- [What the task requires]
Copy each entry precisely as written, and do not carry over the pictures.

- [Source records]
______________________________

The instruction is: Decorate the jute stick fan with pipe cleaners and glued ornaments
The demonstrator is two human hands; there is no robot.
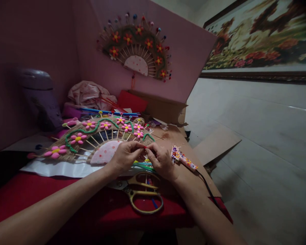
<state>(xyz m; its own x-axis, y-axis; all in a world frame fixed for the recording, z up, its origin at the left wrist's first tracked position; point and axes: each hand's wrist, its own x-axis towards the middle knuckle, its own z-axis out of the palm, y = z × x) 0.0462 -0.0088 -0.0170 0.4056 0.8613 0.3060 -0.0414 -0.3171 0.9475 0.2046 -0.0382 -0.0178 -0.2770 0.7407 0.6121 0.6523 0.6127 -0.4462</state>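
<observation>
My left hand (124, 154) and my right hand (162, 160) meet fingertip to fingertip, both closed in a pinch. A small red piece (145, 147) shows between them; it is too small to tell what kind it is. Just beyond lies a twine-wrapped fan (58, 160) with pink clay-like flowers (78, 138), a wavy green strip (85, 131), wooden sticks and a white red-dotted half-round (104, 153). Some green and yellow strips (144, 165) lie under my hands. Gold-handled scissors (134, 194) rest nearer to me, below the hands.
A flower-patterned glue gun (186, 160) with a black cord lies on cardboard (202, 180) at right. A purple flask (42, 98) stands at left. Behind are pink cloth (88, 93), straws and red card (131, 102). A finished-looking fan (136, 64) hangs on the pink panel.
</observation>
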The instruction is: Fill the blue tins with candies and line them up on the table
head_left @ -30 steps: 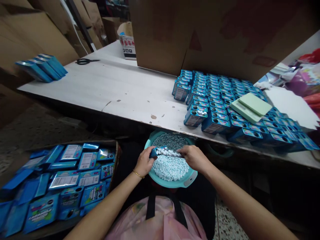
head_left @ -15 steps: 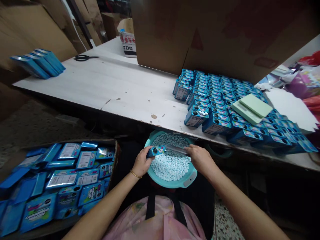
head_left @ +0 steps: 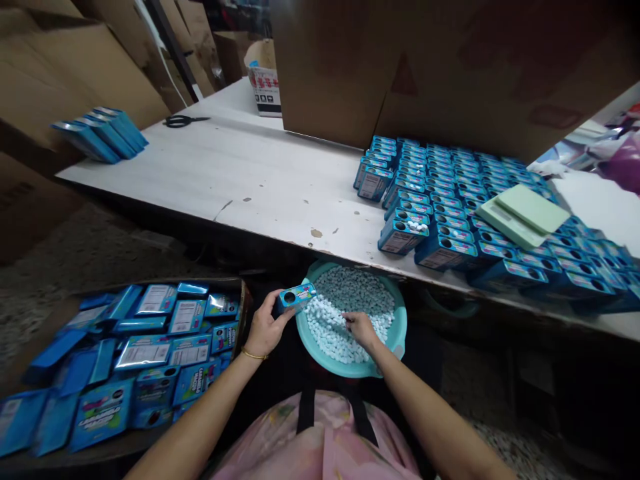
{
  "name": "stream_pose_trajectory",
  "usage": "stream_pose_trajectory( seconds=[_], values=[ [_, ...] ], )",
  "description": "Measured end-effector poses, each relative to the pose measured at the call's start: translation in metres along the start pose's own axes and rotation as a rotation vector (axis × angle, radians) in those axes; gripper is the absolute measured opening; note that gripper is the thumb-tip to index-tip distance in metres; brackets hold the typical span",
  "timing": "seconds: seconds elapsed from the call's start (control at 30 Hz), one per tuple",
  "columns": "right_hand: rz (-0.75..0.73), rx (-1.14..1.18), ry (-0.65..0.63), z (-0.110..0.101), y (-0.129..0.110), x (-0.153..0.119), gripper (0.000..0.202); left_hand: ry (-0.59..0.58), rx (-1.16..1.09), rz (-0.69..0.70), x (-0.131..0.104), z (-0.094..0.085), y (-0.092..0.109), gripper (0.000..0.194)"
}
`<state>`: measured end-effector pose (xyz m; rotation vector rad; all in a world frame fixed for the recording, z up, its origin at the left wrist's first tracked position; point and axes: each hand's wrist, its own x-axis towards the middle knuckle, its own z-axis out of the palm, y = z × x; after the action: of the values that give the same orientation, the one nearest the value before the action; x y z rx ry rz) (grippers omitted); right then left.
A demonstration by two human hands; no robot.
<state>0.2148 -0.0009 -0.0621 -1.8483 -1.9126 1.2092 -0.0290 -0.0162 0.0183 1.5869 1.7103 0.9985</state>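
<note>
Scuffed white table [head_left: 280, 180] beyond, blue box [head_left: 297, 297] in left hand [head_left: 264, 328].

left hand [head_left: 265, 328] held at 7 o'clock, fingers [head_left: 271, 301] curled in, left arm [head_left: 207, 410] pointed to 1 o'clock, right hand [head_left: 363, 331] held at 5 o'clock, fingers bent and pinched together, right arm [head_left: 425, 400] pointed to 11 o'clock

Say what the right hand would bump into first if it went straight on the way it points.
The right hand would probably meet the small white pieces in the bowl first. Depth is unclear: passing above them, it might reach the blue box in the left hand.
</note>
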Motion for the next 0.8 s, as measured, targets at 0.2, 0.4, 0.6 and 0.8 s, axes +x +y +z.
stream_pose_trajectory(
  seconds=[0.2,0.4,0.6,0.8],
  values=[
    [-0.07,0.138,-0.016,-0.08,-0.015,-0.035,0.038,-0.02,-0.012,0.043,0.004,0.013,0.001,0.037],
    [-0.229,-0.192,0.01,-0.135,-0.065,-0.062,0.035,-0.093,0.048,0.118,0.004,0.036,0.005,0.038],
    [-0.231,-0.174,-0.049,-0.136,-0.068,-0.054,0.034,-0.12,0.064,0.17,0.005,0.045,0.013,0.041],
    [-0.195,-0.599,-0.016,-0.142,-0.097,-0.072,0.034,-0.18,0.057,0.269,0.004,0.063,0.019,0.044]
  ],
)
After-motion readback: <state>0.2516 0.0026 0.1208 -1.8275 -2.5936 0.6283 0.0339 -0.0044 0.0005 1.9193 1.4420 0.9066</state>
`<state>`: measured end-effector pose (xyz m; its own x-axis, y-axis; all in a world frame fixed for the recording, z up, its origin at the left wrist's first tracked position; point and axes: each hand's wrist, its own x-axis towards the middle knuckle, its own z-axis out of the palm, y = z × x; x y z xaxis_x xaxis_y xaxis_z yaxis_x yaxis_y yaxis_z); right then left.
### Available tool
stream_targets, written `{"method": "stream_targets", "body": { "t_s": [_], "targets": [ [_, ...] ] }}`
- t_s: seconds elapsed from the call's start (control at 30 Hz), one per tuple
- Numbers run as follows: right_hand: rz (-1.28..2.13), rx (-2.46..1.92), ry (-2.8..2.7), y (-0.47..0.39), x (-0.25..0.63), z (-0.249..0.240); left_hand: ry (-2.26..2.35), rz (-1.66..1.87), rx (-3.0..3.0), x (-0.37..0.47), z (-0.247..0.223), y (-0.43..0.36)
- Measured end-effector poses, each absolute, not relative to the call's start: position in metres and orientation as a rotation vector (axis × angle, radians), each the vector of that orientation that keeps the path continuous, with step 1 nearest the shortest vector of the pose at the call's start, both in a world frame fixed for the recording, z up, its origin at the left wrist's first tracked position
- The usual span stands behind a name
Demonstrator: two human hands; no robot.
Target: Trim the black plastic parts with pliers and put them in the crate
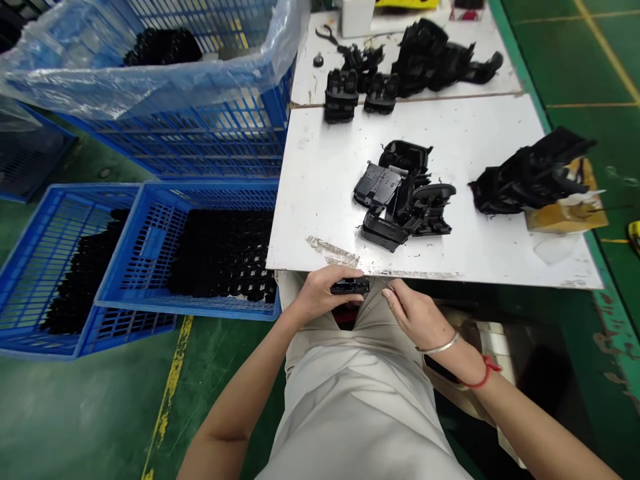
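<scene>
A small black plastic part (349,286) is gripped between the thumb and fingers of my left hand (323,291), just below the front edge of the table and above my lap. To its right, my right hand (413,312) is closed in a pinch with a thin, small tool (389,287) at the fingertips. That tool points toward the black part but is apart from it; its exact kind is too small to make out. Beyond my hands, a pile of black plastic parts (400,200) lies on the white table (320,173), one of them with a flat greyish face.
Black mouldings stacked at the right (530,173) lean by a cardboard box (570,210). More black parts (430,60) and pliers (327,35) lie farther back. Blue crates (187,308) of black parts stand left on the floor, below a taller plastic-lined crate (200,143).
</scene>
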<state>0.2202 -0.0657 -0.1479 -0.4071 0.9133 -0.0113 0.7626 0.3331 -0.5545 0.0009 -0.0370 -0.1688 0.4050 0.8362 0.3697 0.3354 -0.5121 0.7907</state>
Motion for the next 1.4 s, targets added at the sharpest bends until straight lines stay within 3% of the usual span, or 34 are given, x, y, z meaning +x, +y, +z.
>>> {"method": "stream_targets", "body": {
  "t_s": [0.2, 0.43, 0.63, 0.83, 1.1, 1.4],
  "targets": [
    [1.206, -1.441, -1.932, -0.078, 0.196, -0.137, 1.363, 1.192, 2.027, 0.014, -0.161, -0.070],
    [1.381, -1.436, -1.688, -0.087, 0.157, -0.142, 1.705, 1.044, 1.893, 0.026, -0.157, -0.117],
    [1.517, -1.378, -1.592, -0.077, 0.166, -0.147, 1.509, 0.751, 1.701, 0.016, -0.133, -0.129],
    [1.677, -1.274, -1.669, -0.068, 0.184, -0.146, 1.324, 0.619, 1.610, -0.016, -0.123, -0.089],
    [1.374, -1.321, -1.878, -0.059, 0.197, -0.145, 0.999, 0.473, 1.630, -0.009, -0.122, -0.051],
    [0.844, -1.306, -2.260, -0.058, 0.220, -0.147, 1.174, 0.639, 1.612, -0.017, -0.127, -0.025]
  ]
}}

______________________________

- [Solution below]
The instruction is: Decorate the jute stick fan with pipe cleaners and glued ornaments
The demonstrator is two human hands; there is no robot.
<state>(xyz m; its own x-axis, y-axis; all in a world frame fixed for the recording, z up, its origin at the left wrist's first tracked position; point and axes: each hand's wrist, its own x-axis towards the middle knuckle, its own z-axis out of the palm, y = z × x) 0.0462 -0.0088 -0.0170 0.4056 0.8613 0.3060 -0.0414 -0.3171 0.9475 0.2046 -0.0382 -0.0178 -0.2770 0.7407 0.6121 0.6523 0.6127 -0.4462</state>
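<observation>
My left hand (124, 154) and my right hand (162, 160) meet fingertip to fingertip, both closed in a pinch. A small red piece (145, 147) shows between them; it is too small to tell what kind it is. Just beyond lies a twine-wrapped fan (58, 160) with pink clay-like flowers (78, 138), a wavy green strip (85, 131), wooden sticks and a white red-dotted half-round (104, 153). Some green and yellow strips (144, 165) lie under my hands. Gold-handled scissors (134, 194) rest nearer to me, below the hands.
A flower-patterned glue gun (186, 160) with a black cord lies on cardboard (202, 180) at right. A purple flask (42, 98) stands at left. Behind are pink cloth (88, 93), straws and red card (131, 102). A finished-looking fan (136, 64) hangs on the pink panel.
</observation>
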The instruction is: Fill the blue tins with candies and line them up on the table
head_left @ -30 steps: 
head_left @ -15 steps: 
head_left @ +0 steps: 
{
  "name": "stream_pose_trajectory",
  "usage": "stream_pose_trajectory( seconds=[_], values=[ [_, ...] ], )",
  "description": "Measured end-effector poses, each relative to the pose measured at the call's start: translation in metres along the start pose's own axes and rotation as a rotation vector (axis × angle, radians) in those axes; gripper is the absolute measured opening; note that gripper is the thumb-tip to index-tip distance in metres; brackets hold the typical span",
  "timing": "seconds: seconds elapsed from the call's start (control at 30 Hz), one per tuple",
  "columns": "right_hand: rz (-0.75..0.73), rx (-1.14..1.18), ry (-0.65..0.63), z (-0.110..0.101), y (-0.129..0.110), x (-0.153..0.119), gripper (0.000..0.202); left_hand: ry (-0.59..0.58), rx (-1.16..1.09), rz (-0.69..0.70), x (-0.131..0.104), z (-0.094..0.085), y (-0.092..0.109), gripper (0.000..0.194)"
}
`<state>`: measured end-effector pose (xyz m; rotation vector rad; all in a world frame fixed for the recording, z up, its origin at the left wrist's first tracked position; point and axes: each hand's wrist, its own x-axis towards the middle knuckle, its own z-axis out of the palm, y = z × x; after the action: of the values that give the same orientation, the one nearest the value before the action; x y z rx ry rz) (grippers omitted); right then left.
A demonstration by two human hands; no robot.
<state>0.2148 -0.0009 -0.0621 -1.8483 -1.9126 1.2092 -0.0290 -0.0162 0.0183 1.5869 1.7103 0.9985</state>
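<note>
Scuffed white table [head_left: 280, 180] beyond, blue box [head_left: 297, 297] in left hand [head_left: 264, 328].

left hand [head_left: 265, 328] held at 7 o'clock, fingers [head_left: 271, 301] curled in, left arm [head_left: 207, 410] pointed to 1 o'clock, right hand [head_left: 363, 331] held at 5 o'clock, fingers bent and pinched together, right arm [head_left: 425, 400] pointed to 11 o'clock

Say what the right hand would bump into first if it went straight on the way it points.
The right hand would probably meet the small white pieces in the bowl first. Depth is unclear: passing above them, it might reach the blue box in the left hand.
</note>
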Motion for the next 0.8 s, as measured, targets at 0.2, 0.4, 0.6 and 0.8 s, axes +x +y +z.
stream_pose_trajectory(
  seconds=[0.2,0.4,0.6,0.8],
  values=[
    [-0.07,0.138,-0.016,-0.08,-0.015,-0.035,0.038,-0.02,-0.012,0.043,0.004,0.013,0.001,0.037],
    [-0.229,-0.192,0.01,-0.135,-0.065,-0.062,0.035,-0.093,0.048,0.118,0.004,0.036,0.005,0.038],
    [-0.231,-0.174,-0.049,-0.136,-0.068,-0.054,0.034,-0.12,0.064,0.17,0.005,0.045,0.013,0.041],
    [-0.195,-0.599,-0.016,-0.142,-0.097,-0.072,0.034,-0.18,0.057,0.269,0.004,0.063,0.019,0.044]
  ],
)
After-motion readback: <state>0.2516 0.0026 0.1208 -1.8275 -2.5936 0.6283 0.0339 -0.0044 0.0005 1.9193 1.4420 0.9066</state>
`<state>`: measured end-effector pose (xyz m; its own x-axis, y-axis; all in a world frame fixed for the recording, z up, its origin at the left wrist's first tracked position; point and axes: each hand's wrist, its own x-axis towards the middle knuckle, its own z-axis out of the palm, y = z × x; x y z xaxis_x xaxis_y xaxis_z yaxis_x yaxis_y yaxis_z); right then left.
### Available tool
stream_targets, written `{"method": "stream_targets", "body": { "t_s": [_], "targets": [ [_, ...] ] }}`
- t_s: seconds elapsed from the call's start (control at 30 Hz), one per tuple
- Numbers run as follows: right_hand: rz (-1.28..2.13), rx (-2.46..1.92), ry (-2.8..2.7), y (-0.47..0.39), x (-0.25..0.63), z (-0.249..0.240); left_hand: ry (-2.26..2.35), rz (-1.66..1.87), rx (-3.0..3.0), x (-0.37..0.47), z (-0.247..0.223), y (-0.43..0.36)
- Measured end-effector poses, each absolute, not relative to the call's start: position in metres and orientation as a rotation vector (axis × angle, radians), each the vector of that orientation that keeps the path continuous, with step 1 nearest the shortest vector of the pose at the call's start, both in a world frame fixed for the recording, z up, its origin at the left wrist's first tracked position
- The usual span stands behind a name
Demonstrator: two human hands; no robot.
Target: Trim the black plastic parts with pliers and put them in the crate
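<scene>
A small black plastic part (349,286) is gripped between the thumb and fingers of my left hand (323,291), just below the front edge of the table and above my lap. To its right, my right hand (413,312) is closed in a pinch with a thin, small tool (389,287) at the fingertips. That tool points toward the black part but is apart from it; its exact kind is too small to make out. Beyond my hands, a pile of black plastic parts (400,200) lies on the white table (320,173), one of them with a flat greyish face.
Black mouldings stacked at the right (530,173) lean by a cardboard box (570,210). More black parts (430,60) and pliers (327,35) lie farther back. Blue crates (187,308) of black parts stand left on the floor, below a taller plastic-lined crate (200,143).
</scene>
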<state>0.2202 -0.0657 -0.1479 -0.4071 0.9133 -0.0113 0.7626 0.3331 -0.5545 0.0009 -0.0370 -0.1688 0.4050 0.8362 0.3697 0.3354 -0.5121 0.7907</state>
Motion for the next 1.4 s, targets added at the sharpest bends until straight lines stay within 3% of the usual span, or 34 are given, x, y, z meaning +x, +y, +z.
>>> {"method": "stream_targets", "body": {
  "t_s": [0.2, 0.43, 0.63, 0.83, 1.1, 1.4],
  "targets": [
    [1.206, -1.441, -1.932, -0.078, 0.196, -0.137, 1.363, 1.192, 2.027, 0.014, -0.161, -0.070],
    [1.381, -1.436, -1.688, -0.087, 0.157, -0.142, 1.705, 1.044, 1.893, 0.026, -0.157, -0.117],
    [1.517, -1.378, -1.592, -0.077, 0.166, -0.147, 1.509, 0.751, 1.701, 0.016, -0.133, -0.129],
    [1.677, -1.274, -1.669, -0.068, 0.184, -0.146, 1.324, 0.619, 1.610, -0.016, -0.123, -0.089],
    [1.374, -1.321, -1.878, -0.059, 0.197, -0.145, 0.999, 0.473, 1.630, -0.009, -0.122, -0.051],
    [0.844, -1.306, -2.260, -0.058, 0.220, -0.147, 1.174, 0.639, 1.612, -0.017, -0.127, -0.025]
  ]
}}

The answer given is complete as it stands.